DATASET EXTRACT ->
++++++

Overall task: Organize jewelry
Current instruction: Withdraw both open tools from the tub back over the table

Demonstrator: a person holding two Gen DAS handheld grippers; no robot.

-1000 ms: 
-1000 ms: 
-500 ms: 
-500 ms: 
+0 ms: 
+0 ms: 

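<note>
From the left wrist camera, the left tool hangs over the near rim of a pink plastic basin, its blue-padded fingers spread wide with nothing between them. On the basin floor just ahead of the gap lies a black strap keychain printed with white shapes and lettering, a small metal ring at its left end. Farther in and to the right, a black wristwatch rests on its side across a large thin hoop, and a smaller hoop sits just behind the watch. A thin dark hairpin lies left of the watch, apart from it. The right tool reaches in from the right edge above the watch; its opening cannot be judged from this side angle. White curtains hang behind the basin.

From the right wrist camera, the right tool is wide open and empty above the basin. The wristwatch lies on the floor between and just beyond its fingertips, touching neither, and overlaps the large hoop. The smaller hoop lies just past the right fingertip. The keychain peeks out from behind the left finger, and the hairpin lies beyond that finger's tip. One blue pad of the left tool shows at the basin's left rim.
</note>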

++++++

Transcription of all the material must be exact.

ANSWER SECTION ->
Overall task: Organize jewelry
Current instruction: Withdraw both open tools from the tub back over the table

Demonstrator: a person holding two Gen DAS handheld grippers; no robot.

-1000 ms: 
-1000 ms: 
-500 ms: 
-500 ms: 
+0 ms: 
+0 ms: 

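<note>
From the left wrist camera, the left tool hangs over the near rim of a pink plastic basin, its blue-padded fingers spread wide with nothing between them. On the basin floor just ahead of the gap lies a black strap keychain printed with white shapes and lettering, a small metal ring at its left end. Farther in and to the right, a black wristwatch rests on its side across a large thin hoop, and a smaller hoop sits just behind the watch. A thin dark hairpin lies left of the watch, apart from it. The right tool reaches in from the right edge above the watch; its opening cannot be judged from this side angle. White curtains hang behind the basin.

From the right wrist camera, the right tool is wide open and empty above the basin. The wristwatch lies on the floor between and just beyond its fingertips, touching neither, and overlaps the large hoop. The smaller hoop lies just past the right fingertip. The keychain peeks out from behind the left finger, and the hairpin lies beyond that finger's tip. One blue pad of the left tool shows at the basin's left rim.
</note>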

The answer given above is complete as it stands.